**The task:** Could you print the listing again exactly, omitting the pictures?
● ● ●
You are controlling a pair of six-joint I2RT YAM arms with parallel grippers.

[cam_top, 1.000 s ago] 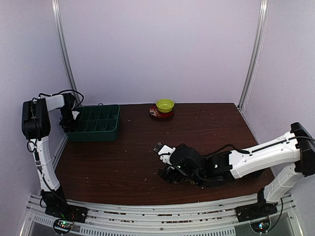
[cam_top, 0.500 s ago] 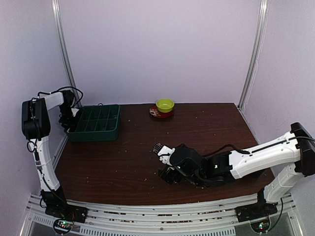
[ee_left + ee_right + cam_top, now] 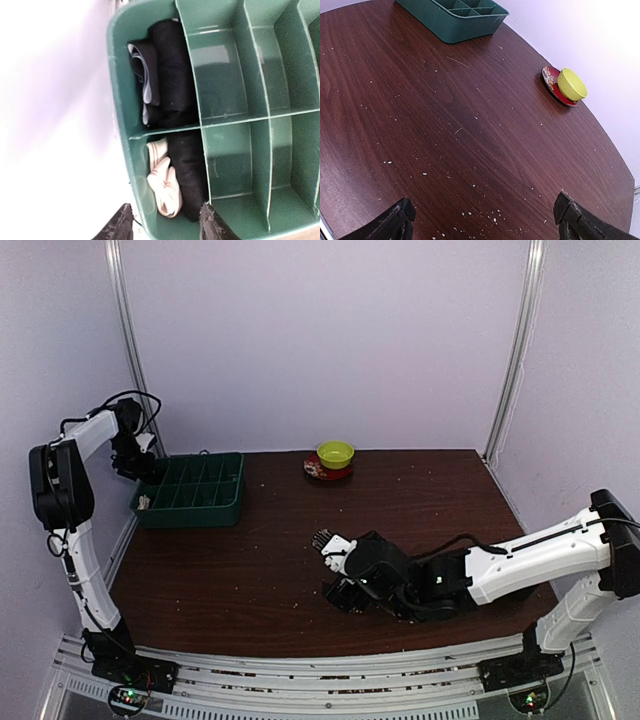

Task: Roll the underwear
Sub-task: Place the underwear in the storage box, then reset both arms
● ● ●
**Final answer:**
You are controlling a pair of six-joint I2RT YAM arms with parallel grippers.

[cam_top, 1.000 s ago] 
[cam_top, 0.500 s ago] 
[ee_left + ee_right + cam_top, now] 

Task: Roll the underwear
Sub-task: Place the underwear in the storage box, then reset both arms

That completes the answer to this exercise.